Cela ressemble aux plans soviétiques qui annonçaient de merveilleux objectifs de production sans expliquer comment ils seraient atteints, et ils n’étaient pas atteints. Le politiquement correct vert s’est emparé des débats nationaux. Les citoyens angoissés et leurs gouvernements dressent des catalogues de mesures. Chacun a son ennemi préféré: les voitures et les avions, les pertes thermiques des appartements, le traitement des déchets, la disparition des forêts, le méthane produit par les vaches, etc. C’est une panoplie de mesures censées venir à bout des gaz à effet de serre qui sont proposées, sans vraiment poser la question de leur efficacité et de leur coût. Qui paiera et combien? Mystère.

Quand l’émotion, même si elle est compréhensible, remplace le raisonnement, l’erreur n’est jamais loin. Nous sommes abreuvés d’exemples des effets dangereux du réchauffement climatique. Nous découvrons la complexité des mécanismes qui se mettent en place, que ce soit la chaîne alimentaire (déclin rapide des espèces animales et végétales) ou l’évolution du climat et la montée des eaux.

C’est tout le système de la nature qui réagit, mobilisant les scientifiques dans plusieurs disciplines. Le foisonnement des symptômes encourage le flot des mesures. Mais la bonne stratégie est de s’attaquer aux causes, pas aux symptômes. Or, ce qui est extraordinaire dans ce cas, c’est que la cause est unique et simple: les émissions de carbone, plus précisément de CO2. En supprimant un seul phénomène, on traite tous les symptômes, d’un seul coup. Et ce qui est encore plus extraordinaire, c’est que c’est très facile de réduire drastiquement les émissions de CO2.

Pour cela, nous devons effectivement «changer la vie», tant ces émissions sont au coeur de tout ce que nous faisons quotidiennement. Il existe deux méthodes. L’une d’entre elles consister à réglementer, voire à interdire une multitude d’activités. C’est la méthode autoritaire, qui elle aussi rappelle l’approche soviétique. L’autre méthode, c’est celle des incitations. Il s’agit de décourager ces activités en les rendant onéreuses, très onéreuses.

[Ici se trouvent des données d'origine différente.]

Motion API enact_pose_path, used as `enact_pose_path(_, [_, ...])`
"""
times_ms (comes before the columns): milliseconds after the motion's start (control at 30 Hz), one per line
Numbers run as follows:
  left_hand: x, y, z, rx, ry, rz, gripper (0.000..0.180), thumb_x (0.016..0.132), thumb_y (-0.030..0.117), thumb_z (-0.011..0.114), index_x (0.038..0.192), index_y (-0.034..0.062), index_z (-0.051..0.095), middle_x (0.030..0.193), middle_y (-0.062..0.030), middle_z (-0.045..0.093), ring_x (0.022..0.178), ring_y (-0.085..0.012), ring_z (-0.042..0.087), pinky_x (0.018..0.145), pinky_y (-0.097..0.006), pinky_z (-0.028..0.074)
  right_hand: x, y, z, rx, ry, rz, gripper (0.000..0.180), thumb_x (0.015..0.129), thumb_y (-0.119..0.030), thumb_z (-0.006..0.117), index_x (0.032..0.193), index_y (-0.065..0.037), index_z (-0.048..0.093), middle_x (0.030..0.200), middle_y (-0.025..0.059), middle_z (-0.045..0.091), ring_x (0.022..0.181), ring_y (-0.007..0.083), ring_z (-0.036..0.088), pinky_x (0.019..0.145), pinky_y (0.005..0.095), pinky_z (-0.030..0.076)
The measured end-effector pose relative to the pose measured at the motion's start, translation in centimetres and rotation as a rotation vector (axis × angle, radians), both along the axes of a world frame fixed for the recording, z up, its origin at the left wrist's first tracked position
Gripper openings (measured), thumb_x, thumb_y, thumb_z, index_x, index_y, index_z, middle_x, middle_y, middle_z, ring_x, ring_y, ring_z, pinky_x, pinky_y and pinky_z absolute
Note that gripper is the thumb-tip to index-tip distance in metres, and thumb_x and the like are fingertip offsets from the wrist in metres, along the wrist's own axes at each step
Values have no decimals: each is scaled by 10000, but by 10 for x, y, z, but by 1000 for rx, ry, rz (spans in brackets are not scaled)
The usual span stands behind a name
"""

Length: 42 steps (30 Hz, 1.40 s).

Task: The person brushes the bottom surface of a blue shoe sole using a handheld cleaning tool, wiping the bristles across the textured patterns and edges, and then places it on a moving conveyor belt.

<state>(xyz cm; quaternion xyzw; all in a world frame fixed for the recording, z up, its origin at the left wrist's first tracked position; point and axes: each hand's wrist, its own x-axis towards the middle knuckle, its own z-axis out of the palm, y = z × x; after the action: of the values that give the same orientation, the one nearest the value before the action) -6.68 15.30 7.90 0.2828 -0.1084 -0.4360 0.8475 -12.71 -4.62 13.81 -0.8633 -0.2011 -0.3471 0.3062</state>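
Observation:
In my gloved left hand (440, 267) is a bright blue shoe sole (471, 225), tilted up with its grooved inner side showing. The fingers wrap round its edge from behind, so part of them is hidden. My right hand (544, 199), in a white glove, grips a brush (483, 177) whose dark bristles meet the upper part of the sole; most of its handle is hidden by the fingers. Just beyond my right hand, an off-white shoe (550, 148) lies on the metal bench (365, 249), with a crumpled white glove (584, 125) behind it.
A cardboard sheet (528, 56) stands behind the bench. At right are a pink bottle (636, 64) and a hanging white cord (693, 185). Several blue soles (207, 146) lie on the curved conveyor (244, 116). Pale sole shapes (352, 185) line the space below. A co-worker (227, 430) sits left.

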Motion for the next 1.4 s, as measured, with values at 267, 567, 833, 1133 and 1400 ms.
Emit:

C’est tout bêtement la taxe carbone, qui frappe tout ce que nous consommons en proportion de son contenu en CO2. Comme on ne peut pas changer la vie d’un seul coup, il faut une taxe qui soit basse au départ mais qui augmente progressivement jusqu’à atteindre le zéro carbone.

Pourquoi donc cette solution, simple et à l’efficacité assurée, est-elle écartée? Parce qu’elle est efficace, la taxe carbone sonne le glas de quantité d’activités lucratives. Tous les lobbys le savent et font un travail de sape remarquablement influent. Ils s’appuient sur le fait que personne ne veut payer une taxe. Mais là encore, la solution est simple: il suffit de rendre aux citoyens ce qu’ils paient en taxe carbone. Simple, mais difficile à comprendre. Si on rend leur argent aux gens, la taxe ne sert plus à rien, n’est-ce pas? Pas du tout. Les produits carbonés deviendront de plus en plus chers.

A pouvoir d’achat inchangé grâce à la redistribution de la taxe, les gens choisiront de consommer de préférence des produits et des services non carbonés. Ils changeront leur mode de vie spontanément, parce qu’ils y auront intérêt. Pas besoin de traiter les symptômes et d’interdire quoi que ce soit.
 

Cet article a été publié dans Le Temps le 10 Octobre 2019.